··· DATASET CONTENT ···
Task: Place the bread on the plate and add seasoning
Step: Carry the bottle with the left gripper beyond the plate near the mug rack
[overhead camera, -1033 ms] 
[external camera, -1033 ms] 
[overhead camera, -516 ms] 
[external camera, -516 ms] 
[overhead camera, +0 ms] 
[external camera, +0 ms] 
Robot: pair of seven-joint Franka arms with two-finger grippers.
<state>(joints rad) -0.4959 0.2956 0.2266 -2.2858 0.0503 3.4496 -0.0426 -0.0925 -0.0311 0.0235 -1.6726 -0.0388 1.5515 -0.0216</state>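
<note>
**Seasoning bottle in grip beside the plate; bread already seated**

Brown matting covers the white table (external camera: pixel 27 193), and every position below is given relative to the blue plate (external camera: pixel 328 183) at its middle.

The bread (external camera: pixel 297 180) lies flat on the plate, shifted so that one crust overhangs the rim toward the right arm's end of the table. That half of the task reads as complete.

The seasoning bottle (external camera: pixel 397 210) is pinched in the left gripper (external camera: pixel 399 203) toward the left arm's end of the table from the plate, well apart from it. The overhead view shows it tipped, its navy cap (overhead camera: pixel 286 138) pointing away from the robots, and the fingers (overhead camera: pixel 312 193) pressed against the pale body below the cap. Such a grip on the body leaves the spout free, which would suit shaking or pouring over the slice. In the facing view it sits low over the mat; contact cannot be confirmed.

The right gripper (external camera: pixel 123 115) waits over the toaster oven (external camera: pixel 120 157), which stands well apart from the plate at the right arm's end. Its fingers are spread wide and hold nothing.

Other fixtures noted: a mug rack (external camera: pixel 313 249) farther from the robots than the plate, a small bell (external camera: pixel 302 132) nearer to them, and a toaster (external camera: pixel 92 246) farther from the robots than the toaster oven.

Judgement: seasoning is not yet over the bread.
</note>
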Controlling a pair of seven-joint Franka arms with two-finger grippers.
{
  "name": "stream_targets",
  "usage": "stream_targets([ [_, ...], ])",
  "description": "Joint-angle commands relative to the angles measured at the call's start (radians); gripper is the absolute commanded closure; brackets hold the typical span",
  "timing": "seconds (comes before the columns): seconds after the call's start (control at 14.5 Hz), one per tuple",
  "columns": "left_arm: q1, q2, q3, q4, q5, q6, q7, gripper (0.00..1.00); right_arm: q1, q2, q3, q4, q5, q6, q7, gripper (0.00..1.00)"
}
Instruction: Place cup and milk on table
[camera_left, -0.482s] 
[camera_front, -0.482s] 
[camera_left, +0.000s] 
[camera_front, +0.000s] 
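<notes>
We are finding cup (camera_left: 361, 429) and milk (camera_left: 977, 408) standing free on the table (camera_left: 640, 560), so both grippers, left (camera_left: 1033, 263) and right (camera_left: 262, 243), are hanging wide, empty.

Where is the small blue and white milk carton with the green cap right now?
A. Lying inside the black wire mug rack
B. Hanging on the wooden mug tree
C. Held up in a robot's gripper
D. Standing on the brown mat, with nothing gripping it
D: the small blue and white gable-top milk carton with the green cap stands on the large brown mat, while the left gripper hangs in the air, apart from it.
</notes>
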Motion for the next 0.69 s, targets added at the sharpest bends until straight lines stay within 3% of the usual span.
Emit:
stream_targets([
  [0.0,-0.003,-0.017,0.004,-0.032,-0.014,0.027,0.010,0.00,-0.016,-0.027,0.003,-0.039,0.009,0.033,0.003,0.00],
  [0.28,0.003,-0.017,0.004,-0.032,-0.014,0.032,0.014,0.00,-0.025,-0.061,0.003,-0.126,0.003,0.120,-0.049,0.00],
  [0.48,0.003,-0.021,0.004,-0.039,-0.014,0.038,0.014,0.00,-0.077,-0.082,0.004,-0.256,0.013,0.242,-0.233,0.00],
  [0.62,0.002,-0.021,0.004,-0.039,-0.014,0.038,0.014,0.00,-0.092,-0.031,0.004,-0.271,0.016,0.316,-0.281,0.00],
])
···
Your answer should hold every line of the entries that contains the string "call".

  "description": "Joint-angle commands relative to the angles measured at the call's start (radians); gripper is the absolute commanded closure; brackets hold the typical span",
  "timing": "seconds (comes before the columns): seconds after the call's start (control at 14.5 Hz), one per tuple",

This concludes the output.